### TASK DIRECTIONS
The pictures get left out, but everything else in the listing below must be duplicated exactly.

### DATA SHOWN
========================

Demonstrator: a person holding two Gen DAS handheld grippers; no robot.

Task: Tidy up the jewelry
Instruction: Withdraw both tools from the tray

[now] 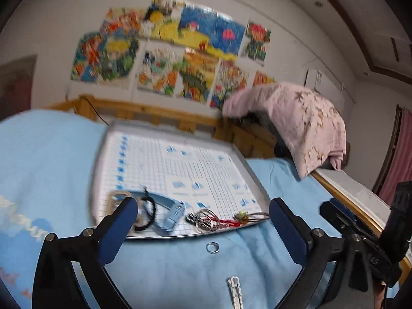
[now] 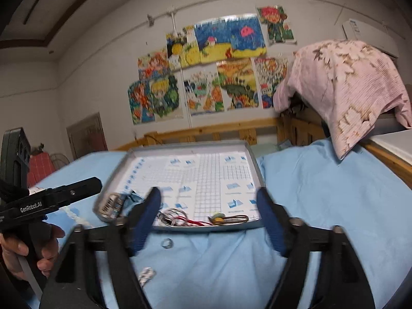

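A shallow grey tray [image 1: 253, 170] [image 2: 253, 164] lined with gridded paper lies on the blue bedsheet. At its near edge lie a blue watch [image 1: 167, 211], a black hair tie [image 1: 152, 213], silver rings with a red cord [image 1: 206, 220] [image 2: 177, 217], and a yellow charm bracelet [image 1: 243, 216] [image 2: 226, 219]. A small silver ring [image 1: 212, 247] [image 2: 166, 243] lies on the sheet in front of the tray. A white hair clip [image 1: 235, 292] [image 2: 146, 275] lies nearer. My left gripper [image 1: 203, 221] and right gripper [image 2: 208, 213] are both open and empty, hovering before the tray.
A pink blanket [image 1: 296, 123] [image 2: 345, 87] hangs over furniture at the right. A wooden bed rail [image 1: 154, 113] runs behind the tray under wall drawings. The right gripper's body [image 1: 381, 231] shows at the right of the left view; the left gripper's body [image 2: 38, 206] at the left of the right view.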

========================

### REPLY TO THE EXERCISE
Demonstrator: a person holding two Gen DAS handheld grippers; no robot.

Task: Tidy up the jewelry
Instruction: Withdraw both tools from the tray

[now] 
[now] 

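A shallow grey tray [image 1: 253, 170] [image 2: 253, 164] lined with gridded paper lies on the blue bedsheet. At its near edge lie a blue watch [image 1: 167, 211], a black hair tie [image 1: 152, 213], silver rings with a red cord [image 1: 206, 220] [image 2: 177, 217], and a yellow charm bracelet [image 1: 243, 216] [image 2: 226, 219]. A small silver ring [image 1: 212, 247] [image 2: 166, 243] lies on the sheet in front of the tray. A white hair clip [image 1: 235, 292] [image 2: 146, 275] lies nearer. My left gripper [image 1: 203, 221] and right gripper [image 2: 208, 213] are both open and empty, hovering before the tray.
A pink blanket [image 1: 296, 123] [image 2: 345, 87] hangs over furniture at the right. A wooden bed rail [image 1: 154, 113] runs behind the tray under wall drawings. The right gripper's body [image 1: 381, 231] shows at the right of the left view; the left gripper's body [image 2: 38, 206] at the left of the right view.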

No more is needed for this answer.